TASK INSTRUCTIONS:
Your reply is to be the lines below, exactly as written, with images omitted.

INPUT DATA:
_ _ _ _ _ _ _
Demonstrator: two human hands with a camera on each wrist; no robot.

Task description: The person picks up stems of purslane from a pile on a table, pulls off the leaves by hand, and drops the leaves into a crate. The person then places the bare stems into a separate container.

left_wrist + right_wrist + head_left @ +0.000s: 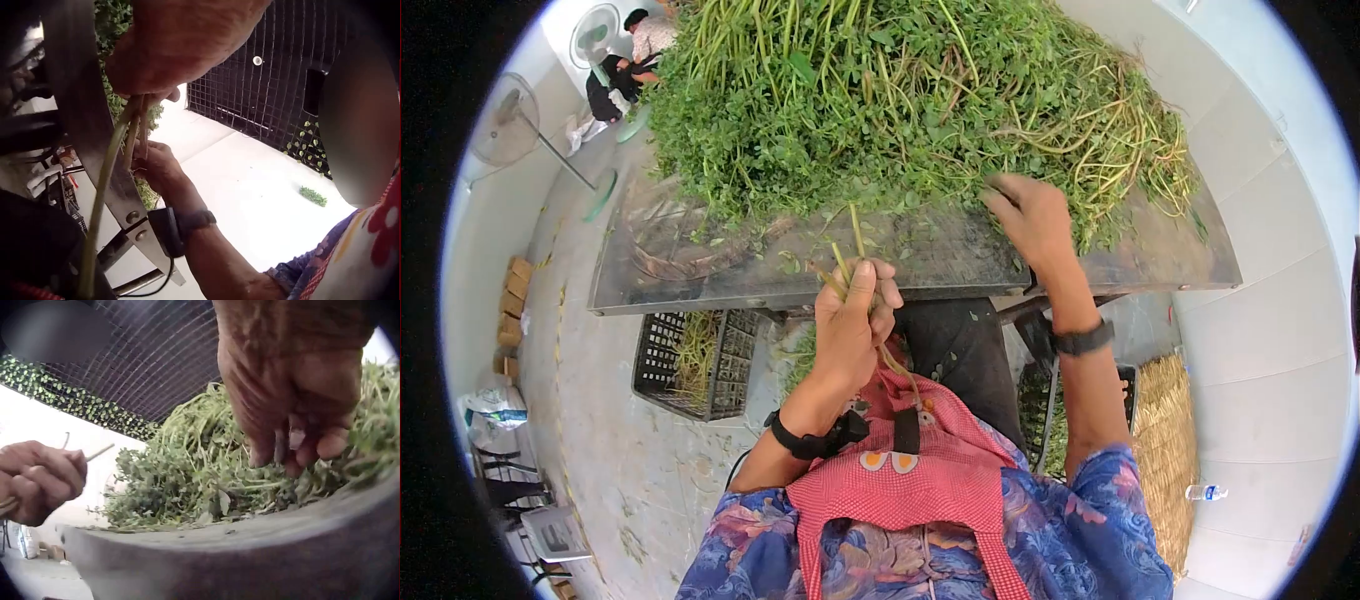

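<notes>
A large heap of leafy green stalks (880,120) covers the back of the metal table (960,265). In front of the table's near edge, my left hand (855,318) grips a few pale green stems (838,283) between thumb and fingers. Their short ends poke up above the thumb, and a long stem (103,194) trails down toward the lap in the left wrist view. My right hand (1035,225) is over the table at the front of the heap, its fingers loosely bent. In the right wrist view its fingertips (331,445) overlap the greens, with nothing visibly held.
Black plastic crates (730,365) stand below the table on the left and right, with stalks inside. A woven straw stack (1165,450) and a water bottle (1206,493) are at right. Floor fans (505,118) and another person (650,38) are at far left.
</notes>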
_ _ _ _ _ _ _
SOLUTION TO THE PROBLEM:
Demonstrator: two human hands with a camera on each wrist; no robot.

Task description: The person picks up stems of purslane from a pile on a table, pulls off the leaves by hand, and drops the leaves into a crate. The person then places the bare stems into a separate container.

left_wrist + right_wrist + head_left @ +0.000s: 

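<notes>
A large heap of leafy green stalks (880,120) covers the back of the metal table (960,265). In front of the table's near edge, my left hand (855,318) grips a few pale green stems (838,283) between thumb and fingers. Their short ends poke up above the thumb, and a long stem (103,194) trails down toward the lap in the left wrist view. My right hand (1035,225) is over the table at the front of the heap, its fingers loosely bent. In the right wrist view its fingertips (331,445) overlap the greens, with nothing visibly held.
Black plastic crates (730,365) stand below the table on the left and right, with stalks inside. A woven straw stack (1165,450) and a water bottle (1206,493) are at right. Floor fans (505,118) and another person (650,38) are at far left.
</notes>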

This output is complete, so the exercise is closed.